#### [The task]
All pictures must be left out as you transcribe the lines from the first line of the data to the line containing "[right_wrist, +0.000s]", both included.

─── The data

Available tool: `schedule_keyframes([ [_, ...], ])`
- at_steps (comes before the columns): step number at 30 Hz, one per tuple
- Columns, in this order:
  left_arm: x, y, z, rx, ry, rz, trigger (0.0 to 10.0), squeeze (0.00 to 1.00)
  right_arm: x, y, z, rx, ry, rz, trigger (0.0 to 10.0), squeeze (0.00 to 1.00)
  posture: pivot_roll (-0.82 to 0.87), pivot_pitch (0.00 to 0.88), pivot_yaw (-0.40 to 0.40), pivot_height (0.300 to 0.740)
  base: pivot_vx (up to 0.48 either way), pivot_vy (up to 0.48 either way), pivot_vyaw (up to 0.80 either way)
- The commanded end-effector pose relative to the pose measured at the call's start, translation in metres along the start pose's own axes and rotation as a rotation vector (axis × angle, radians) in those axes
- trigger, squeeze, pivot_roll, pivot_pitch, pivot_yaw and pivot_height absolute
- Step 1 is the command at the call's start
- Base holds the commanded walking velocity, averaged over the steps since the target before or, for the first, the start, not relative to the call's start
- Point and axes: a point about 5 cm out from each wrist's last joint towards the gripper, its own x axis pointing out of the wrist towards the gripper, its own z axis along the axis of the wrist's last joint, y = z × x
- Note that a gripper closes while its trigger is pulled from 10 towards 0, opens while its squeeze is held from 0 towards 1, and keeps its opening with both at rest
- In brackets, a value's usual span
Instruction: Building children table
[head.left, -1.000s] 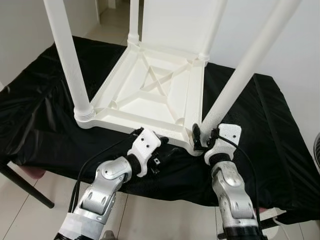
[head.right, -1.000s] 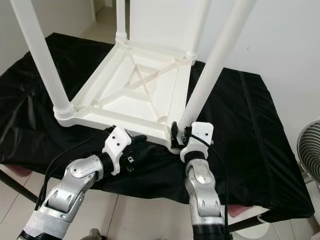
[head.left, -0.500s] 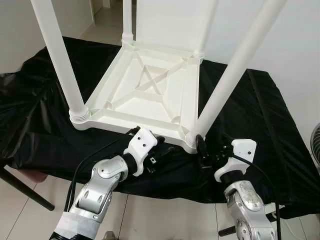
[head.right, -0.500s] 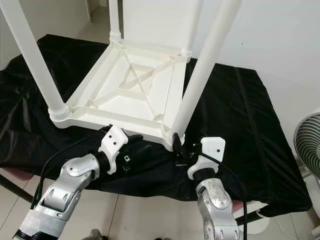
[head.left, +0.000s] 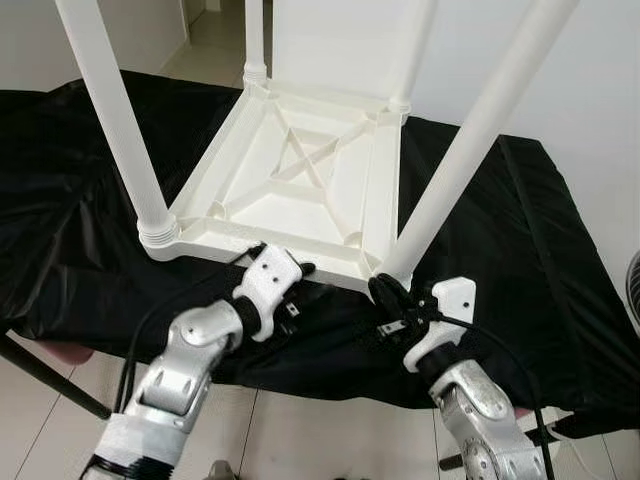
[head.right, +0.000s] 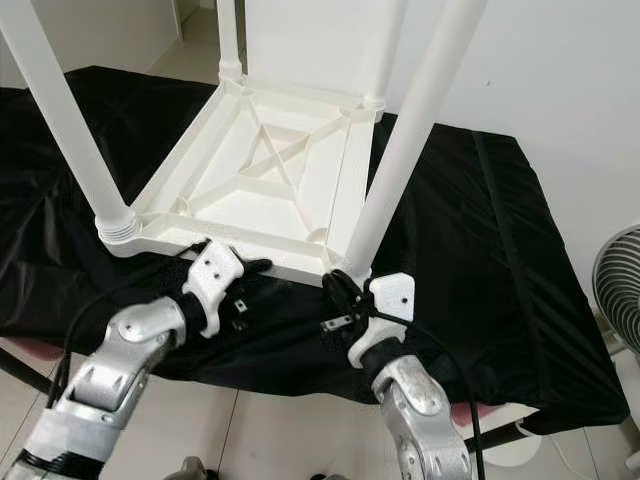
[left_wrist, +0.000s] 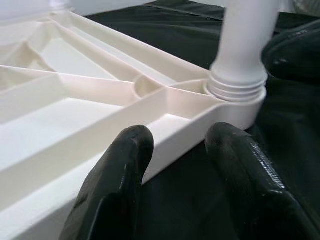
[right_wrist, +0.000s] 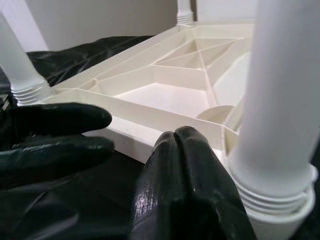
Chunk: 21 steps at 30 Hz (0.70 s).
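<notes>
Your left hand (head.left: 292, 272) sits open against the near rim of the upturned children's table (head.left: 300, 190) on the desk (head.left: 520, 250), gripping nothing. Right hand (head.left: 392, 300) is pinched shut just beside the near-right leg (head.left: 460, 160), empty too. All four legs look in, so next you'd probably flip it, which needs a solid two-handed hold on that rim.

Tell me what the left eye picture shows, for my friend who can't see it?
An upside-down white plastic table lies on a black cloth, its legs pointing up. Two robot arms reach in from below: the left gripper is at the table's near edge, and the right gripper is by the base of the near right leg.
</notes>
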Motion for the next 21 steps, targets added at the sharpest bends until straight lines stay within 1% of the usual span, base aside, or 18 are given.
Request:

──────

#### [Exercise output]
Available tool: `schedule_keyframes([ [_, ...], ])`
- at_steps (comes before the columns): step number at 30 Hz, one per tuple
- Columns, in this order:
  left_arm: x, y, z, rx, ry, rz, trigger (0.0 to 10.0), squeeze (0.00 to 1.00)
  right_arm: x, y, z, rx, ry, rz, trigger (0.0 to 10.0), squeeze (0.00 to 1.00)
  posture: pivot_roll (-0.82 to 0.87), pivot_pitch (0.00 to 0.88), pivot_yaw (-0.40 to 0.40), pivot_height (0.300 to 0.740)
  base: pivot_vx (up to 0.48 either way), pivot_vy (up to 0.48 either way), pivot_vyaw (up to 0.80 either way)
- The commanded end-effector pose relative to the pose measured at the call's start, translation in metres along the start pose's own axes and rotation as a rotation vector (axis × angle, radians) in those axes
- trigger, squeeze, pivot_roll, pivot_pitch, pivot_yaw and pivot_height absolute
- Step 1 is the command at the call's start
- Base holds the commanded walking velocity, averaged over the steps since the target before or, for the first, the start, not relative to the call's start
- Point and axes: a point about 5 cm out from each wrist's last joint towards the gripper, its own x axis pointing out of the wrist towards the gripper, its own z axis along the axis of the wrist's last joint, y = z × x
- Note that a gripper closes while its trigger is pulled from 10 towards 0, opens while its squeeze is held from 0 towards 1, and keeps its opening with both at rest
- In brackets, a value's usual span
Instruction: Building children table
[head.left, -1.000s] 
[head.right, -1.000s] 
[head.left, -0.500s] 
[head.right, -0.500s] 
[head.left, +0.000s] 
[head.right, +0.000s] 
[left_wrist, +0.000s] 
[right_wrist, +0.000s] 

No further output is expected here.